(BRIEF)
The output is the lines below from the one with "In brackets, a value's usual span" through the one with "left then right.", both included, printed exactly and with no other line.
----
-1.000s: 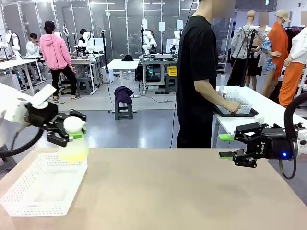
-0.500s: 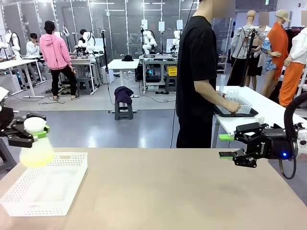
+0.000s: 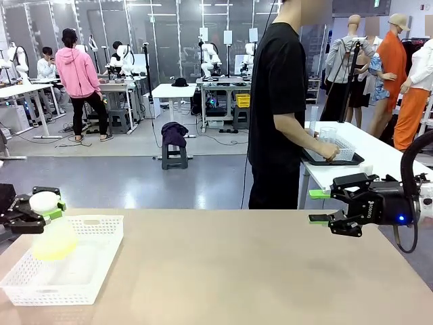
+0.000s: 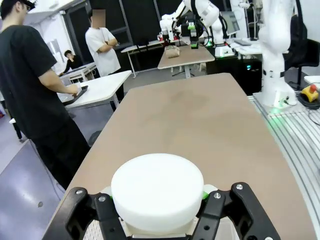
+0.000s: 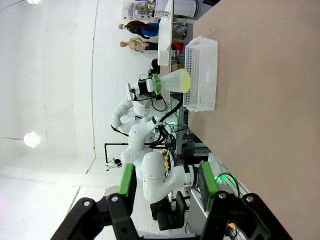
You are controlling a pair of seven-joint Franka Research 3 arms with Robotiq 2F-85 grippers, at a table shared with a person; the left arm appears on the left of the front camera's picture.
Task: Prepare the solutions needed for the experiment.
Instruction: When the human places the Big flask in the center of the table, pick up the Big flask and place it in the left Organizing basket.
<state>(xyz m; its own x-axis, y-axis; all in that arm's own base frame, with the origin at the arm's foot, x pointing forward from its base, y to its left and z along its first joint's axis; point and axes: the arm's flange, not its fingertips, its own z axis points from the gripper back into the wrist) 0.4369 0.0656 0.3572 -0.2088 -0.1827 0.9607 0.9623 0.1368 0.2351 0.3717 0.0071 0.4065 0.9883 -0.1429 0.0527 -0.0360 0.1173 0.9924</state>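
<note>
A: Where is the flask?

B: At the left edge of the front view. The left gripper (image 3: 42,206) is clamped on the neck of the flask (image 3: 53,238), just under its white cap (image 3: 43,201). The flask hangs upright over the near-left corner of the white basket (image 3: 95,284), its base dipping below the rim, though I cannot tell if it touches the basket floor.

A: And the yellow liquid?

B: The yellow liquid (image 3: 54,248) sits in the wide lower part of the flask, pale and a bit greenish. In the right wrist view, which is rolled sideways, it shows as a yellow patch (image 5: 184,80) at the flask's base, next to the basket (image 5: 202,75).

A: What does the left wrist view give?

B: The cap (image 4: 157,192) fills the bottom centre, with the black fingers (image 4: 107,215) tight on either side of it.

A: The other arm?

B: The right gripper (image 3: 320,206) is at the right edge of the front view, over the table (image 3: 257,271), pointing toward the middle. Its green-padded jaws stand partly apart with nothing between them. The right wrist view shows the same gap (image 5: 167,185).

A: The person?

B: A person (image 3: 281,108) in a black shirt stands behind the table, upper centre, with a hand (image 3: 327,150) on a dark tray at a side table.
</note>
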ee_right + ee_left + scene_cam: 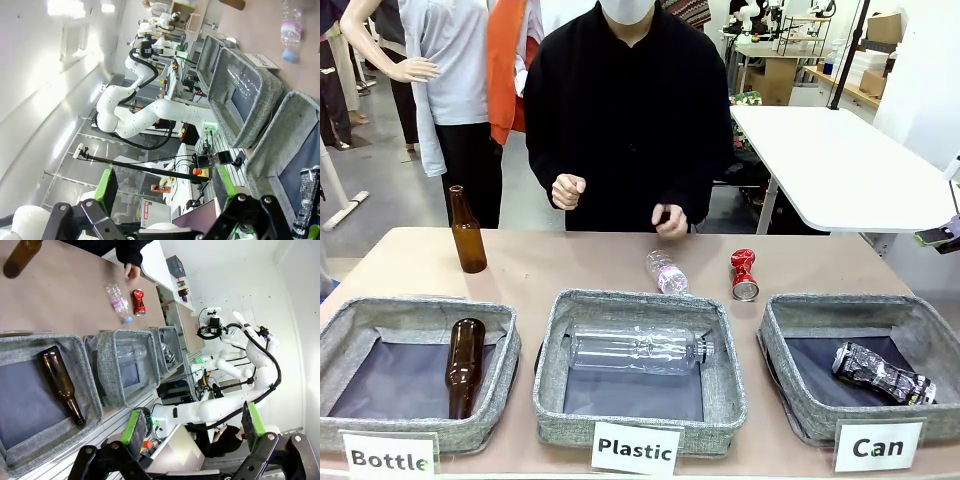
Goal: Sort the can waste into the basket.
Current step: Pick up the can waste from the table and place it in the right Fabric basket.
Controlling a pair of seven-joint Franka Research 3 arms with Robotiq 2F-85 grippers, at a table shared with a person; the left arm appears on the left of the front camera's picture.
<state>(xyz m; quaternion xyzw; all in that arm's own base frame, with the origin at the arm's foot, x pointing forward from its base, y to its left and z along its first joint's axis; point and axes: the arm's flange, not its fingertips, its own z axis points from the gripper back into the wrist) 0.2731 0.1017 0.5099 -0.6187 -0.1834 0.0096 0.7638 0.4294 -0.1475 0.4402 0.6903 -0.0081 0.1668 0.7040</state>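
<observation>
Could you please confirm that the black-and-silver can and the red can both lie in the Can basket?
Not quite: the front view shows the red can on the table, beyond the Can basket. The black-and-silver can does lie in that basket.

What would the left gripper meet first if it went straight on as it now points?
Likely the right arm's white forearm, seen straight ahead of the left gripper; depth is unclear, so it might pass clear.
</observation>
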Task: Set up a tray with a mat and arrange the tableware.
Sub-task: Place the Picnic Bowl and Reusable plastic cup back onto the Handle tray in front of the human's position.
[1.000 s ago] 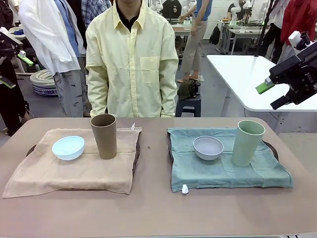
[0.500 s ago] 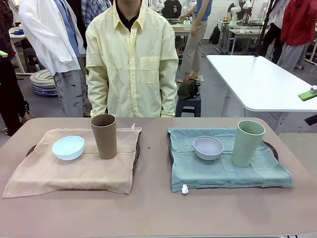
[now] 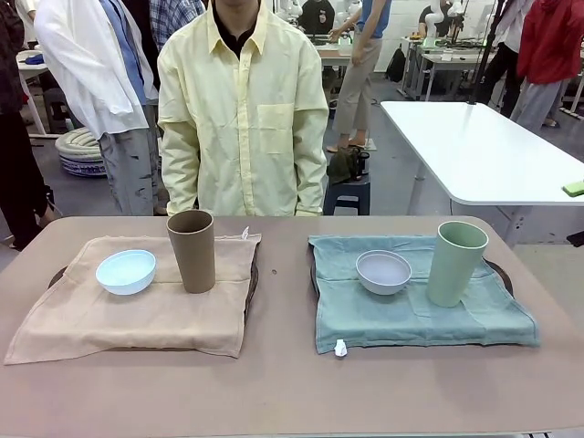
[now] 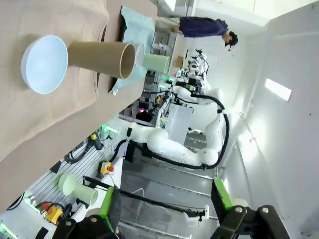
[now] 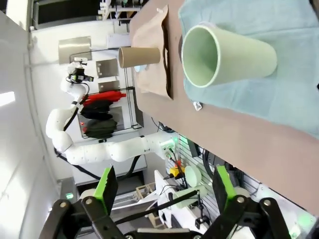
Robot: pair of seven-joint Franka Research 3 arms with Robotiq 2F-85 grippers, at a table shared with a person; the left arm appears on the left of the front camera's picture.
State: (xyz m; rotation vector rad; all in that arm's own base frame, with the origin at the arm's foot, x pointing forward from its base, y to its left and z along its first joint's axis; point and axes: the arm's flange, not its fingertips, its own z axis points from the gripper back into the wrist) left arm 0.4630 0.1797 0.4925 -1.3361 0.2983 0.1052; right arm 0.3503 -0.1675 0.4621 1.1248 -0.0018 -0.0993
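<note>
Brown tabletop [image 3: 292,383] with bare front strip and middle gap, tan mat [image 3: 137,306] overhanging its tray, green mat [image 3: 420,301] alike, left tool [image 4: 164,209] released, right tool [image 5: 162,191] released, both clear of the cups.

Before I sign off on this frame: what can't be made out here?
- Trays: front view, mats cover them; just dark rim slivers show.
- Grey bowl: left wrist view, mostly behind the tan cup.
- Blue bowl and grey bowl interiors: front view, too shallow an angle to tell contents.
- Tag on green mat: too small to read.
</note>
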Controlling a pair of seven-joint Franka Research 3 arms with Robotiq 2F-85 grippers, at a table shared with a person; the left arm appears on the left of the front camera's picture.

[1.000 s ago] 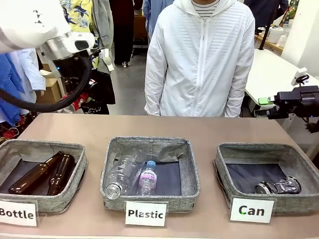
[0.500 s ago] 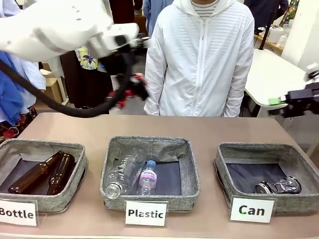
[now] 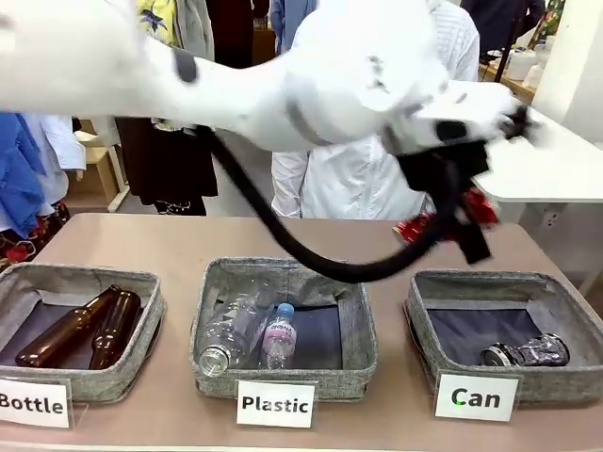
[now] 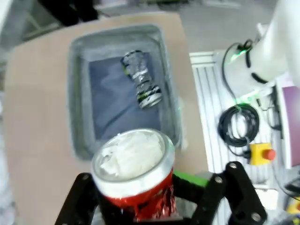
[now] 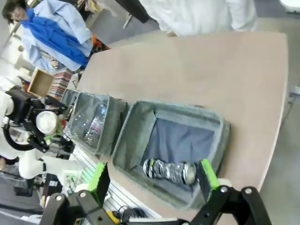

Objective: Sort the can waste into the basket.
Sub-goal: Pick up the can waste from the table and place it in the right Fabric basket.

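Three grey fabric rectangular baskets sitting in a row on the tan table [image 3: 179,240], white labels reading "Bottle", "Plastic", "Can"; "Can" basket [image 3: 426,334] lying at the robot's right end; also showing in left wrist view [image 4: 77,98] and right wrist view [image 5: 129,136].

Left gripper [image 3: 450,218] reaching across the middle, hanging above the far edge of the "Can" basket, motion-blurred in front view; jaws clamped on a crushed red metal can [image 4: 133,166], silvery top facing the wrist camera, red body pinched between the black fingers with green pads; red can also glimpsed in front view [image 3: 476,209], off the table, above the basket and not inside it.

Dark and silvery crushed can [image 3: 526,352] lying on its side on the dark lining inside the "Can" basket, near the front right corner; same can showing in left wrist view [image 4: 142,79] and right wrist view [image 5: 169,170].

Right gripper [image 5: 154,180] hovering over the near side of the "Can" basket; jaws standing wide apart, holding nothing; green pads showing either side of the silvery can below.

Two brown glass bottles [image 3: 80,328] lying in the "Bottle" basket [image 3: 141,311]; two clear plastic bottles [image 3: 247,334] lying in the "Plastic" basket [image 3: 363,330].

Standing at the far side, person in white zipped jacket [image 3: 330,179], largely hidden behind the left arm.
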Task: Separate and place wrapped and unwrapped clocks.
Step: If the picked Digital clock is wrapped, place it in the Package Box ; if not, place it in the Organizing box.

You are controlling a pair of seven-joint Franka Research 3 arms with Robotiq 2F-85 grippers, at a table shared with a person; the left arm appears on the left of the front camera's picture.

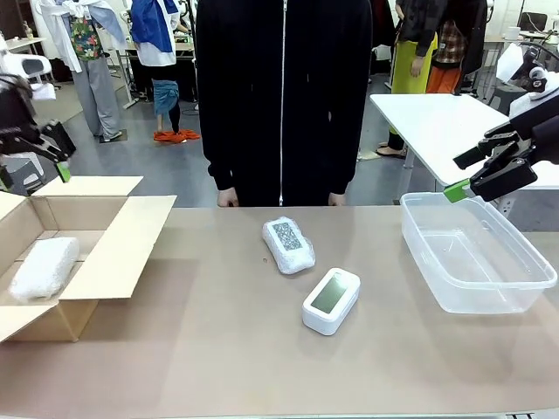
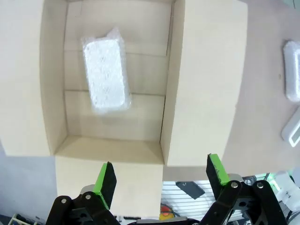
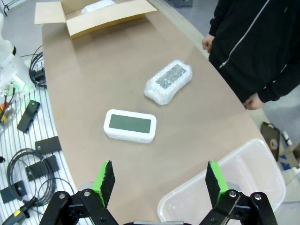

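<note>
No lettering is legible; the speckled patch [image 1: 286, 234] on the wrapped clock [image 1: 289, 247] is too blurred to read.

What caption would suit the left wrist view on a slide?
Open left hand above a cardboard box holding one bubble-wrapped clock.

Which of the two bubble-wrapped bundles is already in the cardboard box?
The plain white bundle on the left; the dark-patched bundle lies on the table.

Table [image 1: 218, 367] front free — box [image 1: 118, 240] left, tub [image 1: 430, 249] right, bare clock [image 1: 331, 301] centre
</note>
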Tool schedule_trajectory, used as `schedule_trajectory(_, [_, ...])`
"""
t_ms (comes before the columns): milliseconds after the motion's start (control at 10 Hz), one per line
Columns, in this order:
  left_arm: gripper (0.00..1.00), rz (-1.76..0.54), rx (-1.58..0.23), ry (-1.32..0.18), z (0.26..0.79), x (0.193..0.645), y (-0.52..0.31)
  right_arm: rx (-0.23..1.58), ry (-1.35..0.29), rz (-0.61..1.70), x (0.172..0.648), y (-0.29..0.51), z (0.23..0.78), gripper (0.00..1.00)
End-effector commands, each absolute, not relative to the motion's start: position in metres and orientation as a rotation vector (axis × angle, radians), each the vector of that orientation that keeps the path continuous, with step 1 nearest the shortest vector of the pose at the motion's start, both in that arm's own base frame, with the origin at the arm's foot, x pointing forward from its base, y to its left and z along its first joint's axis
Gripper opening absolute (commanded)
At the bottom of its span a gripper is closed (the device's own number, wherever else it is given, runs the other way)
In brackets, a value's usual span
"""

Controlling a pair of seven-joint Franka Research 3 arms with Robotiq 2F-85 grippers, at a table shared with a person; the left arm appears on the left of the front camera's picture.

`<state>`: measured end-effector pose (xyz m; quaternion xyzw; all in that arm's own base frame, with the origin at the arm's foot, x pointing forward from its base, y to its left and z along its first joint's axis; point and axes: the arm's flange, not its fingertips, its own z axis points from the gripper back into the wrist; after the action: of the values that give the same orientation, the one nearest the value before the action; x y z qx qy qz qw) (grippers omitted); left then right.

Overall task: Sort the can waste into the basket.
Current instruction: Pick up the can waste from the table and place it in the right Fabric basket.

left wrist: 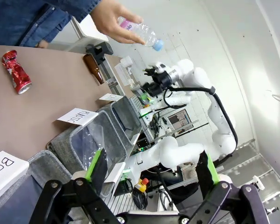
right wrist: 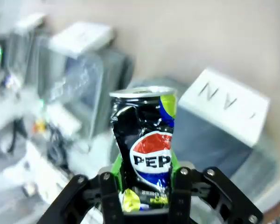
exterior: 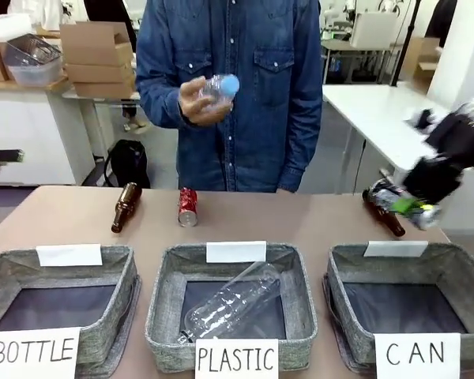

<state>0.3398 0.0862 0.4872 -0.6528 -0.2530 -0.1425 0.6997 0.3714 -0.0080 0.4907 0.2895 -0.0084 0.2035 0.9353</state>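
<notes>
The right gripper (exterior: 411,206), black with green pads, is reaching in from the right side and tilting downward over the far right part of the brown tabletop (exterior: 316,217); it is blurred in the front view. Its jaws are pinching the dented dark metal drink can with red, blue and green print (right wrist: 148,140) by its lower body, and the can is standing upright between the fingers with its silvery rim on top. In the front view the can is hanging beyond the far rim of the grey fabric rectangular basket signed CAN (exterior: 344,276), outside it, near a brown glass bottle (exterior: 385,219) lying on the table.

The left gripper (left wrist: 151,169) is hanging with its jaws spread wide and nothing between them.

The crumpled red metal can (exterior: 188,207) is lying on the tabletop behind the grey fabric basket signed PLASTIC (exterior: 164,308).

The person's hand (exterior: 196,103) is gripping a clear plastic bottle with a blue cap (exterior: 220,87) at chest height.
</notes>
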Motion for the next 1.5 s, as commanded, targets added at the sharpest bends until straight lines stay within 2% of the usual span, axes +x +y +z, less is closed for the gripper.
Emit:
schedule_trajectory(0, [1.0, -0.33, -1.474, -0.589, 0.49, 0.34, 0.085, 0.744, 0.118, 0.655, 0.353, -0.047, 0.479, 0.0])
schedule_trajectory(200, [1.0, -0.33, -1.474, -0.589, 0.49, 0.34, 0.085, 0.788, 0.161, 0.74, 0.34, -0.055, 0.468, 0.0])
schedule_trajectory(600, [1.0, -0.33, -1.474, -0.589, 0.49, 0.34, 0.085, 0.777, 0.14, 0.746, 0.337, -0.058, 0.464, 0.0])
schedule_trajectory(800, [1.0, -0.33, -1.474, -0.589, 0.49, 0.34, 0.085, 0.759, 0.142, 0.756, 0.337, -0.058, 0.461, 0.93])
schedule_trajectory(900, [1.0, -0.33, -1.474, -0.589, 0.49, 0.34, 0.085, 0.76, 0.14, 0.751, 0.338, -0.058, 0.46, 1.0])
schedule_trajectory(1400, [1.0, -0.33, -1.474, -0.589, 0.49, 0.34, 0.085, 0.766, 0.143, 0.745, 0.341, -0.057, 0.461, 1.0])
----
(EXERCISE SOLUTION)
In brackets, a value's usual span
"""

Controlling a pair of seven-joint Franka Research 3 arms with Robotiq 2F-85 grippers, at a table shared with a person; the left arm appears on the left of the front camera's picture.

`<state>`: measured end-effector pose (xyz m; quaternion xyzw; all in that arm's own base frame, with the origin at the arm's foot, x pointing forward from its base, y to its left and z along its first joint's axis; point and axes: the arm's flange, not its fingertips, its own z axis points from the gripper back into the wrist; after the action: of the values that give the same orientation, the one nearest the value before the action; x y z qx qy qz qw) (grippers omitted); left then right.

Nothing else is required for this exercise.